WORK INSTRUCTIONS: Copy out all lines in the material below that contain the string "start".

INPUT DATA:
◇ ◇ ◇ ◇ ◇ ◇ ◇

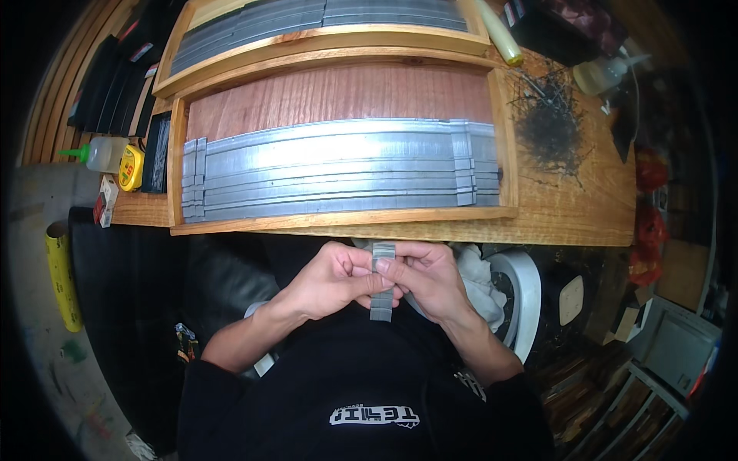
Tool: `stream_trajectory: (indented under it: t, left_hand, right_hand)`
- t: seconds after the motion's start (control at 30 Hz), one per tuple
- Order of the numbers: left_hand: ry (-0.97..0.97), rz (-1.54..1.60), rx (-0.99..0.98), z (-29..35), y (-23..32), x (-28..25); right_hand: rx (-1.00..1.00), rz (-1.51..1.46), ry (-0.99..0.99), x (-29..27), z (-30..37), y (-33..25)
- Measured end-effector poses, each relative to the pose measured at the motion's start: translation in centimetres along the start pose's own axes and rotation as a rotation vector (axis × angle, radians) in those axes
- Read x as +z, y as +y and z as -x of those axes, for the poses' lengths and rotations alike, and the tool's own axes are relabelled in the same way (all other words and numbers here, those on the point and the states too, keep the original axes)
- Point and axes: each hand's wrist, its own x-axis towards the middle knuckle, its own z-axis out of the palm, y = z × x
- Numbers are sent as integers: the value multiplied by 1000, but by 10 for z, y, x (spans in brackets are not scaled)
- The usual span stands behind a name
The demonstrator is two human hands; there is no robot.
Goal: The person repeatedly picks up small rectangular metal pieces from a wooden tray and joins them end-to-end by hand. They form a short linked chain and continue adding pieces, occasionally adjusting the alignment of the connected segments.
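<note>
My left hand [338,278] and my right hand [427,278] meet in front of my body, just below the table edge. Between them they grip a short, narrow grey strip [380,308] with crosswise lines, upright in the picture. It looks like several small metal pieces set in a row; their exact kind is too small to tell. Both thumbs press on its face, and the fingers behind it are partly hidden. Beyond my hands, a wooden tray [346,220] holds rows of long silvery strips [323,165], with a few short pieces laid across them at both ends.
Behind it stands a second wooden tray [323,46] with grey strips. Dark metal scraps [547,115] lie at right, near a clear bottle [600,77]. A yellow tape measure [131,168] and a green-tipped bottle [106,154] are at left. A white chair [523,300] shows below the table.
</note>
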Motion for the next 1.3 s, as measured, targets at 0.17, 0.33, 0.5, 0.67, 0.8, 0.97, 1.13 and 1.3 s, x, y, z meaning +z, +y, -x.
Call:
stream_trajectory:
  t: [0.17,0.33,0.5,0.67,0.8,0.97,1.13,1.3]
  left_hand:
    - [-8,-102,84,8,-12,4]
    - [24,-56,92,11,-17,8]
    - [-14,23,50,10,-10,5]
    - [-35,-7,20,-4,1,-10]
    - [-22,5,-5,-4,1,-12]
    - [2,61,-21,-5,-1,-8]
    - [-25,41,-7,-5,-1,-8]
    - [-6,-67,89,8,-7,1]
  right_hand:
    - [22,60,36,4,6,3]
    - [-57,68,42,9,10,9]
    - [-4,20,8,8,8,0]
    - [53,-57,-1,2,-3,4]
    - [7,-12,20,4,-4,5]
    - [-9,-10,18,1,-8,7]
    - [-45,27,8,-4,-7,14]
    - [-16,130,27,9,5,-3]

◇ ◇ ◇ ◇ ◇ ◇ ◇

RESPONSE AREA:
- t: seconds after the motion's start (control at 30 Hz), one per tuple
- Measured end-effector poses, each relative to the pose measured at the motion's start: translation in centimetres along the start pose's own axes and rotation as a rotation vector (axis × angle, radians) in those axes

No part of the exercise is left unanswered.